The second one is a patient who is not followed at University Hospita,
but specific laboratory examinations are made (even in this case,
we will register that patient and provide ID number of university hospital.)
So, tsumoto_a.csv and tsumoto_b.csv includes three types of patients:
- First type: a patient followed at outpatient clinic in University
hospital,
but no special examinations are made for this patient.
(Patients in the first type do not suffer from thrombosis:
that it, they are negative with respect to throbmosis.)
-
Second type: a patient followed at University hospital and
special examinations are made for this patient.
-
Third type: a patient who is not followed at University hospital,
but special examinations are made for this patient.
Thus, about 400 patients in Tsumoto_b.csv are belonging to third type.

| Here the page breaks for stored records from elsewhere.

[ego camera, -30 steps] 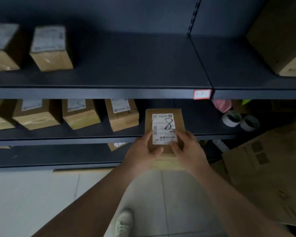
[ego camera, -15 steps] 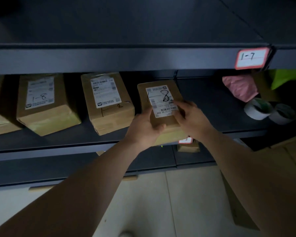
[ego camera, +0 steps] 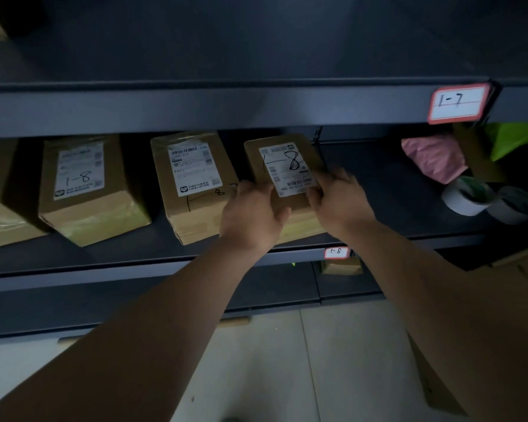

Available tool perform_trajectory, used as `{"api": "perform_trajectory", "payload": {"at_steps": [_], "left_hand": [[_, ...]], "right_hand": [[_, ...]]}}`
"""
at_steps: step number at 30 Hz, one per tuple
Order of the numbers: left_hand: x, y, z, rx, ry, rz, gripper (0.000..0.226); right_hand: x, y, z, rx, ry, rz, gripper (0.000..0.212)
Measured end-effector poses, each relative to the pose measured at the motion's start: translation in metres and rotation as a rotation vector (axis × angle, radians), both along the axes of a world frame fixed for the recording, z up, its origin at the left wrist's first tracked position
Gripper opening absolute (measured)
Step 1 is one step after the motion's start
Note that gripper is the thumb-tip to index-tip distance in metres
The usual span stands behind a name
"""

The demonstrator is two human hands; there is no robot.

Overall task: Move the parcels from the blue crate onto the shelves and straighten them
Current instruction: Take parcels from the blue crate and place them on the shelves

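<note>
A brown cardboard parcel (ego camera: pixel 282 166) with a white label marked "1-8" rests on the dark shelf (ego camera: pixel 387 190) tagged 1-8. My left hand (ego camera: pixel 250 216) grips its near left corner and my right hand (ego camera: pixel 337 194) grips its near right edge. It stands at the right end of a row of similar taped parcels: one (ego camera: pixel 195 184) just to its left, another (ego camera: pixel 86 190) further left. The blue crate is out of view.
Right of the held parcel the shelf holds a pink crumpled bag (ego camera: pixel 433 158), a green bag (ego camera: pixel 515 138) and two tape rolls (ego camera: pixel 467 196). The shelf above (ego camera: pixel 226 108) carries tag 1-7. A lower shelf holds a small box (ego camera: pixel 342 266). Flattened cardboard (ego camera: pixel 433 388) leans at right over the tiled floor.
I have come closer to the shelves. Both hands carried the parcel forward from in front of the shelf edge and set it down on the 1-8 shelf beside the row.
</note>
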State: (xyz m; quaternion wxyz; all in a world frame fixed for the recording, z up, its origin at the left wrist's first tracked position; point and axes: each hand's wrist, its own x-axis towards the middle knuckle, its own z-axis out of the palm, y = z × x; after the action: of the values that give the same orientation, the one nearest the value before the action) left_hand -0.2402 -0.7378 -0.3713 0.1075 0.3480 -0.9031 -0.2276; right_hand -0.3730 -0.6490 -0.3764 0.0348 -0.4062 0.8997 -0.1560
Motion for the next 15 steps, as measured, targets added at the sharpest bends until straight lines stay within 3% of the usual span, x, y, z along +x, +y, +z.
{"api": "perform_trajectory", "payload": {"at_steps": [6,15], "left_hand": [[0.034,0.038,0.04,-0.136,-0.076,-0.09,0.045],[0.079,0.135,0.131,-0.162,-0.023,-0.313,0.044]], "right_hand": [[0.036,0.05,0.027,-0.015,0.088,0.125,0.042],[0.099,0.179,0.122,-0.118,0.171,0.058,0.039]]}}
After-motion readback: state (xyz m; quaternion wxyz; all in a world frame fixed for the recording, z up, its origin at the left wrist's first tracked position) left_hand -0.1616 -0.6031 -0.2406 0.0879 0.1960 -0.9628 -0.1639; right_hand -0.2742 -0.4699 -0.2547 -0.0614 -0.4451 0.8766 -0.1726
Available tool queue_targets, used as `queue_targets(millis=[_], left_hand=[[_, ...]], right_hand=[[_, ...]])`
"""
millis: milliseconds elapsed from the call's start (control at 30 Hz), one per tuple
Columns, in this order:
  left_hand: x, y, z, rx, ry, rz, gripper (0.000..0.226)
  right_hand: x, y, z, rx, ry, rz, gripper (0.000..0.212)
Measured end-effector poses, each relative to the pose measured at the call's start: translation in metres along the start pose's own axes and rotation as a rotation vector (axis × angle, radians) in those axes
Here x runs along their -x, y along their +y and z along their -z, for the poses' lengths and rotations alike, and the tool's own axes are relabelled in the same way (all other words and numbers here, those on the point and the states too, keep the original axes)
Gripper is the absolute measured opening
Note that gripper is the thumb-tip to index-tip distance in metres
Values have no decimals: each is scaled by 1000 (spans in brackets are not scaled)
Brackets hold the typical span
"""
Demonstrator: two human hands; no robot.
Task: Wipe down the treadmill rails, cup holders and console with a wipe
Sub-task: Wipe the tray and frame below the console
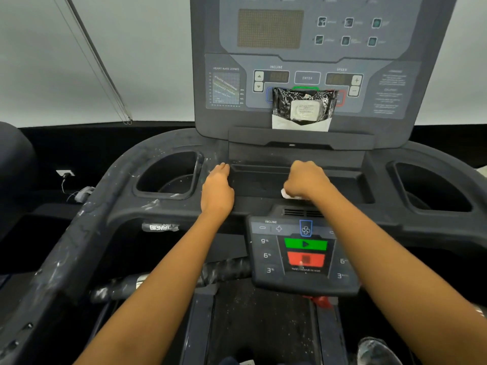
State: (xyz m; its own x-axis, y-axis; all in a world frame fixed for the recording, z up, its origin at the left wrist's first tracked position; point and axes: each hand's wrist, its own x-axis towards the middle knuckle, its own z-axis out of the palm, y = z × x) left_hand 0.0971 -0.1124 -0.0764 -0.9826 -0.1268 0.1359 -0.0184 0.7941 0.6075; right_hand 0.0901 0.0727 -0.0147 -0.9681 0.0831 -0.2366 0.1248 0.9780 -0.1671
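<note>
The upright console (316, 61) fills the upper middle of the frame, its screen dark and its buttons dusty. Below it the dark dash spreads across the whole width. The left rail (66, 246) sweeps down to the lower left, scuffed and flecked with white. The left cup holder (168, 175) sits deep at middle left and the right cup holder (432, 188) at the far right edge. Both are open wells with raised rims.

A shallow centre tray (347, 185) lies between them, walled on every side. Just below it the control pad (303, 254) juts toward the person, with its green and red buttons under the right forearm. A pack of wipes (303, 109) leans against the console's lower face, covering some of the buttons there.

The left hand (217, 189) rests on the ledge between the left cup holder and the tray, fingers together and laid out flat, holding nothing. The right hand (307, 180) is inside the tray, fingers curled round a white wipe (288, 194) and pressing it against the tray floor. The tray runs on bare to the right of that hand. Only a corner of the wipe shows below the knuckles.
</note>
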Motion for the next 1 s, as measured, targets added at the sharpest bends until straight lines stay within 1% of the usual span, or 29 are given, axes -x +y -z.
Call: queue_targets(millis=[33,100,167,200,267,333,433,500,533,600,700,733,767,833,933,1000], left_hand=[[1,1,-1,-30,6,-13,58],[1,3,-2,-83,17,-45,51],[0,3,-4,-112,30,-73,44],[-1,2,-6,-120,38,-82,44],[-1,0,-6,-109,36,-74,51],[-2,-2,-6,-73,41,-67,57],[-2,-5,-7,-25,34,-44,60],[-2,-5,-8,-9,32,-35,60],[-2,-4,-8,-11,37,-32,60],[-2,-3,-8,-19,47,-29,59],[-1,-3,-8,-21,47,-40,58],[-1,-3,-8,-25,47,-43,58],[-2,-4,-8,-28,47,-42,59],[-1,-4,-9,-22,50,-39,60],[-1,-3,-10,-17,69,-37,59],[-1,-2,-11,-18,75,-34,59]], right_hand=[[1,-7,-2,25,30,-1,23],[8,-37,-11,8,66,72,33],[13,-61,-20,-56,66,191,32],[10,-62,-23,-96,35,221,31],[-2,-39,-21,-186,-52,178,31],[-10,6,-9,-165,-85,45,32],[-2,72,9,5,-37,-155,43],[9,87,12,26,51,-230,47],[12,81,11,29,96,-229,46],[15,46,1,0,145,-144,41],[14,-15,-18,-115,117,81,34],[12,-23,-22,-151,84,141,30],[9,-21,-20,-192,44,159,27],[2,7,-7,-227,15,103,27],[-2,63,6,-136,1,-83,29],[-2,63,-1,-113,-5,-73,30]])
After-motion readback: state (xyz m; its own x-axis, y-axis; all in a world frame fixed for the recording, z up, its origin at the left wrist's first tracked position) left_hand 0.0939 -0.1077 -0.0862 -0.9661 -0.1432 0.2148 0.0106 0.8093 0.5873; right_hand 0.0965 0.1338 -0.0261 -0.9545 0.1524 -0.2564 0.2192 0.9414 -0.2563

But, they are not followed at University hosptial, they do not have temporal
data. So, please use first type and second type patients for the analysis
of thrombosis.
- Are for a given patient the values of attribute "Diagnosis" in table
TSUM_A the same as the values of attribute "Diagnosis" in table
TSUM_B ?
Yes. If not, please use the diagnosis in TSUM_A. That is the most
recent updated file about diagnosis.
- Are "Diagnosis" (table TSUM_A, TSUM_B) concepts, the
contributors to the discovery challenge should consider or, is the
only target attribute the "Thrombosis" ?
Diagnosis is also the target attribute.
My colleagues are not only interested in "Thrombosis", but also in
"Diagnosis".
- In table TSUM_C, you gave the normal range of values. What is
the possible range of all values (e.g. I have found value "+" for attributes with
normal range "-", "+-", but I have found value "-" also in
attribute with normal range N<8)
Okay, first, {-,+-,+} is a usual notation in medical "qualitative"
tests.
"-" is negative (in normal range), "+-" is not negative but at the border of normal range, "+" means
positive, or abnormal.
{-,+-,+} can be observed in a simple test: usually, each symbol
corresponds
to a range of "quantative" values. In the case of "-" in Normal range
(N<8),
"-" means that the value of this test is in the normal range (N<8).